[Excerpts from a dataset]
===

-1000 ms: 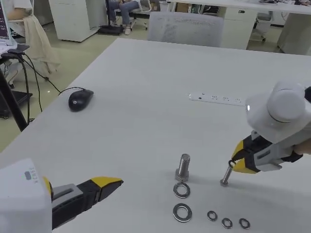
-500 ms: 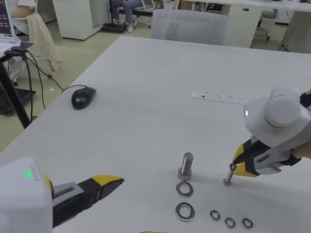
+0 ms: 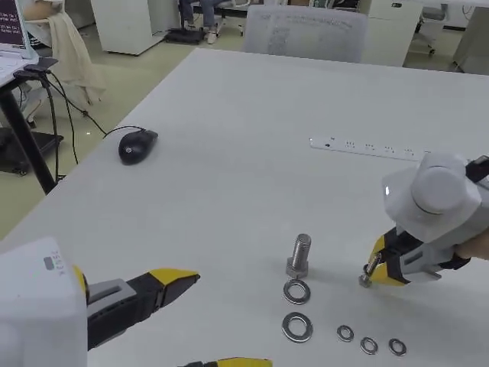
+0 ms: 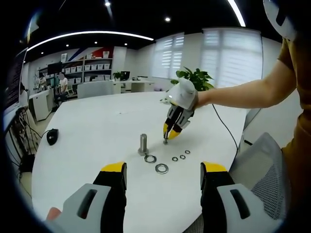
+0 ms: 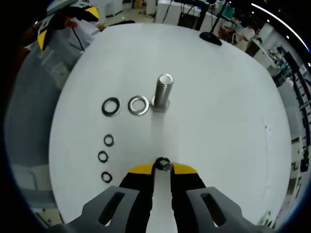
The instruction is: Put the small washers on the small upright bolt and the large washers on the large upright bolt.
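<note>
— What's the biggest thing in front of you?

— The white table point(image 3: 229, 153). I take my bearings from the large upright bolt point(image 3: 299, 256), which stands on its head toward the near side of it.

— And your two tools?

— My left gripper point(image 4: 164, 167) hangs well to the left of that bolt and nearer me, jaws spread wide with nothing between them. My right gripper point(image 5: 164, 167) sits to the bolt's right, jaws drawn narrow.

— Anything else on the table?

— A power strip point(image 3: 367, 148) lies well beyond the bolt, a bit to its right. A black mouse point(image 3: 137, 145) sits far off to its left and farther back.

— The washers?

— The two large washers point(image 3: 296, 291) lie flat on my side of the bolt: one just beside its base, the other nearer me, in line with the first.

— What are the right jaws gripping?

— The small bolt point(image 3: 370, 270), pinched by its threaded shank, head down on the table and leaning slightly, a little right of the large bolt.

— And the smallest pieces?

— Three small washers point(image 3: 369, 345) lie in a row, right of the large bolt and nearer me, beside the second large washer.
</note>
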Action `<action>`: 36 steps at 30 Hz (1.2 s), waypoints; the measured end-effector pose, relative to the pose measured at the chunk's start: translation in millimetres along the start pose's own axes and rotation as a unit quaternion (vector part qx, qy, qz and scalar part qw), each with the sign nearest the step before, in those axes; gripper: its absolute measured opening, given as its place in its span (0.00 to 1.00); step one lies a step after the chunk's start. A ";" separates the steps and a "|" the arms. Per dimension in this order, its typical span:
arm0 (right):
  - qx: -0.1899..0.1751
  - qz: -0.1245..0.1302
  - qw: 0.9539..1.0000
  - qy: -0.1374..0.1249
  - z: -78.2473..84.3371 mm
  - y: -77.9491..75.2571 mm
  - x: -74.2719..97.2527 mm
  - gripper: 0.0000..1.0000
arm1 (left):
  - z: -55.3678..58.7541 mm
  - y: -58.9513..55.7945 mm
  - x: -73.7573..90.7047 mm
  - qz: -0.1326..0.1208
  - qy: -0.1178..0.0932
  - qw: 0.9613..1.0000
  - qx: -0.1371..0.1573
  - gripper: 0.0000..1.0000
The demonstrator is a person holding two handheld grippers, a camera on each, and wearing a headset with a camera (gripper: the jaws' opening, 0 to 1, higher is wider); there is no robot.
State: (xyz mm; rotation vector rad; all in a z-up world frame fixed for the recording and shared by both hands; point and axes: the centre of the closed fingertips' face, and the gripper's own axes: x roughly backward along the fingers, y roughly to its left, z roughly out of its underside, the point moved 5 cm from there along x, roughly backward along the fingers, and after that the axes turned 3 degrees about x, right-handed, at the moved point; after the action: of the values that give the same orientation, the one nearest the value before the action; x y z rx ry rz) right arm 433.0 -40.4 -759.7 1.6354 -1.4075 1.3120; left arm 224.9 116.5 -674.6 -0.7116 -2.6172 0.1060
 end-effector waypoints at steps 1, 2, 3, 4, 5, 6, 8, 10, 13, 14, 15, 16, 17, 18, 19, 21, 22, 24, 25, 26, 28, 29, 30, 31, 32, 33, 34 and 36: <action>0.001 -0.002 1.000 0.001 0.5 0.8 -2.2 0.13 | -0.2 0.3 0.1 0.000 0.000 1.000 0.000 0.61; 0.002 -0.003 1.000 0.001 0.7 1.3 -3.4 0.13 | -0.2 0.6 0.2 0.000 -0.001 1.000 0.000 0.61; 0.003 -0.002 1.000 0.001 1.0 1.5 -4.4 0.13 | -0.2 0.8 0.2 0.000 -0.001 1.000 0.000 0.61; 0.003 -0.002 1.000 0.000 1.4 1.6 -5.5 0.13 | -0.1 1.1 0.2 0.000 0.000 1.000 0.000 0.61; 0.004 -0.002 1.000 0.002 2.7 1.5 -7.2 0.13 | 0.1 1.4 0.1 0.000 0.000 1.000 0.000 0.61; 0.005 -0.001 1.000 0.003 3.4 1.5 -8.1 0.13 | 0.1 1.6 0.0 0.000 0.000 1.000 0.000 0.61; 0.007 0.000 1.000 0.002 5.0 1.3 -9.5 0.13 | -0.2 2.1 -0.3 0.000 0.000 1.000 0.000 0.61; 0.006 -0.001 1.000 0.001 6.9 1.3 -10.7 0.13 | -0.6 2.4 -0.5 -0.001 0.000 1.000 -0.001 0.61; 0.005 -0.003 1.000 0.002 9.0 1.6 -11.1 0.14 | -1.0 2.2 -0.8 0.000 0.000 1.000 -0.001 0.61; 0.005 0.001 1.000 0.000 9.3 0.9 -10.5 0.15 | -0.8 2.1 -0.8 -0.001 0.001 1.000 -0.002 0.61; 0.005 0.001 1.000 -0.001 9.6 0.6 -9.9 0.15 | -0.7 2.0 -0.8 -0.001 0.001 1.000 -0.002 0.61; 0.003 0.002 1.000 -0.002 10.2 0.5 -9.0 0.16 | -0.9 1.7 -0.8 -0.001 0.001 1.000 -0.002 0.61; 0.002 0.003 1.000 -0.002 10.8 0.3 -8.5 0.16 | -1.1 1.4 -0.7 0.000 0.001 1.000 -0.002 0.61; 0.001 0.004 1.000 0.000 12.2 0.4 -7.3 0.16 | -1.3 1.1 -0.6 0.000 0.002 1.000 -0.003 0.61; 0.001 0.006 1.000 -0.001 12.8 0.4 -5.7 0.16 | -1.5 1.0 -0.4 -0.001 0.002 1.000 -0.005 0.61; -0.002 0.009 1.000 -0.002 14.0 1.3 -1.6 0.16 | -2.4 0.7 0.5 -0.001 0.001 1.000 -0.006 0.61; -0.002 0.010 1.000 -0.002 14.6 2.0 0.3 0.16 | -2.7 0.6 1.0 -0.002 0.000 1.000 -0.006 0.61; -0.004 0.014 1.000 -0.002 16.0 3.9 5.7 0.16 | -3.7 0.3 2.2 -0.002 0.000 1.000 -0.009 0.61; -0.005 0.015 1.000 -0.002 16.1 5.0 8.1 0.16 | -4.1 0.2 2.6 -0.002 -0.001 1.000 -0.009 0.61; -0.006 0.016 1.000 -0.003 16.7 6.4 10.3 0.16 | -4.8 -0.2 3.1 -0.002 -0.002 1.000 -0.011 0.61; -0.007 0.020 1.000 -0.001 18.9 11.2 16.7 0.16 | -6.0 -1.4 4.1 -0.002 -0.002 1.000 -0.017 0.61; -0.008 0.021 1.000 -0.003 19.2 13.4 19.0 0.16 | -6.5 -1.8 4.4 -0.001 -0.002 1.000 -0.018 0.61; -0.012 0.022 1.000 -0.006 19.4 15.6 21.0 0.16 | -6.8 -2.6 4.7 0.000 -0.002 1.000 -0.019 0.61; -0.013 0.023 1.000 -0.008 19.8 19.1 23.8 0.16 | -7.3 -3.6 5.1 0.002 -0.002 1.000 -0.022 0.61; -0.014 0.023 1.000 -0.008 20.3 21.8 25.1 0.16 | -7.6 -4.3 5.6 0.002 -0.001 1.000 -0.024 0.61; -0.014 0.025 1.000 -0.007 21.1 25.7 27.3 0.16 | -8.4 -5.6 6.4 0.004 -0.001 1.000 -0.027 0.61; -0.015 0.024 1.000 -0.008 21.6 28.5 28.8 0.16 | -9.0 -6.5 7.1 0.005 -0.002 1.000 -0.028 0.61; -0.017 0.023 1.000 -0.011 22.3 36.2 31.0 0.17 | -9.7 -7.6 8.5 0.007 -0.004 1.000 -0.030 0.61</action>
State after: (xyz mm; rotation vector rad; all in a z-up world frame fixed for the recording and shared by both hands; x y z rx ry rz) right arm 403.1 -80.6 -743.5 1.6090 -1.4816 1.2915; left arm 218.7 113.8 -661.2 -0.7510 -2.6324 0.0352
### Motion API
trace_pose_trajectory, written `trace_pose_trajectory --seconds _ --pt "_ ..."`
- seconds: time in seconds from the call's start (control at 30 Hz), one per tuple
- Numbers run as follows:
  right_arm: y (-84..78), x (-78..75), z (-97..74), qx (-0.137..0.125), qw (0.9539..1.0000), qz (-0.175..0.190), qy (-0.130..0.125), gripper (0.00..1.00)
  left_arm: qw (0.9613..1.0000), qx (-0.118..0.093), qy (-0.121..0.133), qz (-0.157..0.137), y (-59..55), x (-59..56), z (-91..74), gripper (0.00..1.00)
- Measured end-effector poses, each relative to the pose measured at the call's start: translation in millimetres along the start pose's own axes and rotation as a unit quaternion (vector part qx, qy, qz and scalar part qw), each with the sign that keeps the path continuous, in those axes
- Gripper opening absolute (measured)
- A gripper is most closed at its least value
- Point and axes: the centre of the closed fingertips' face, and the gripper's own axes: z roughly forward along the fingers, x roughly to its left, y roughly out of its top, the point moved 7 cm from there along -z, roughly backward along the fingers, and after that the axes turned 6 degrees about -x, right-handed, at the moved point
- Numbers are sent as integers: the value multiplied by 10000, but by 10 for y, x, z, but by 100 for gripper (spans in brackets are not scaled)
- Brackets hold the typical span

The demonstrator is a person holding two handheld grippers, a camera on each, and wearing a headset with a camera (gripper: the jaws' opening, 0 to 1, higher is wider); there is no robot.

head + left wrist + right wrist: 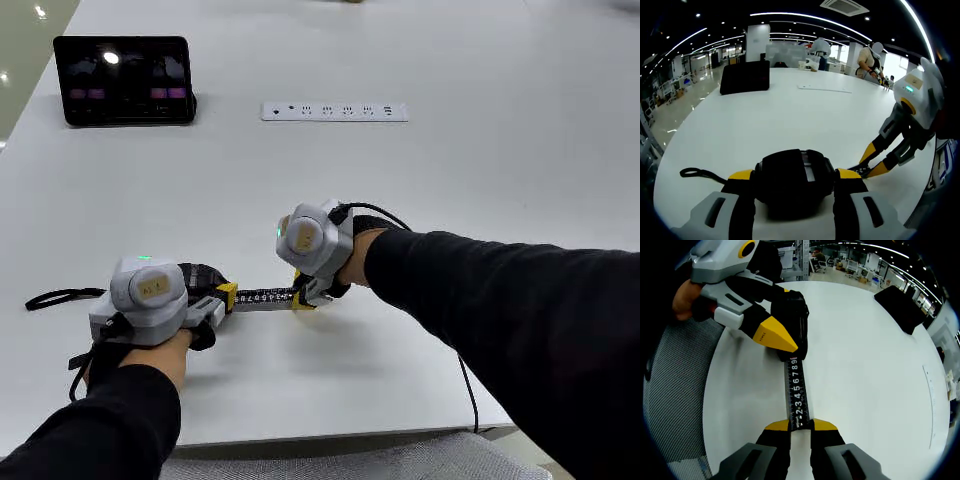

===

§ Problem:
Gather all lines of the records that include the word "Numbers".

§ Result of the task:
- Numbers run as follows:
- Numbers are sent as integers: the value multiplied by 10000, but by 10 for y, x, z, but by 100 for gripper (spans in brackets are not scaled)

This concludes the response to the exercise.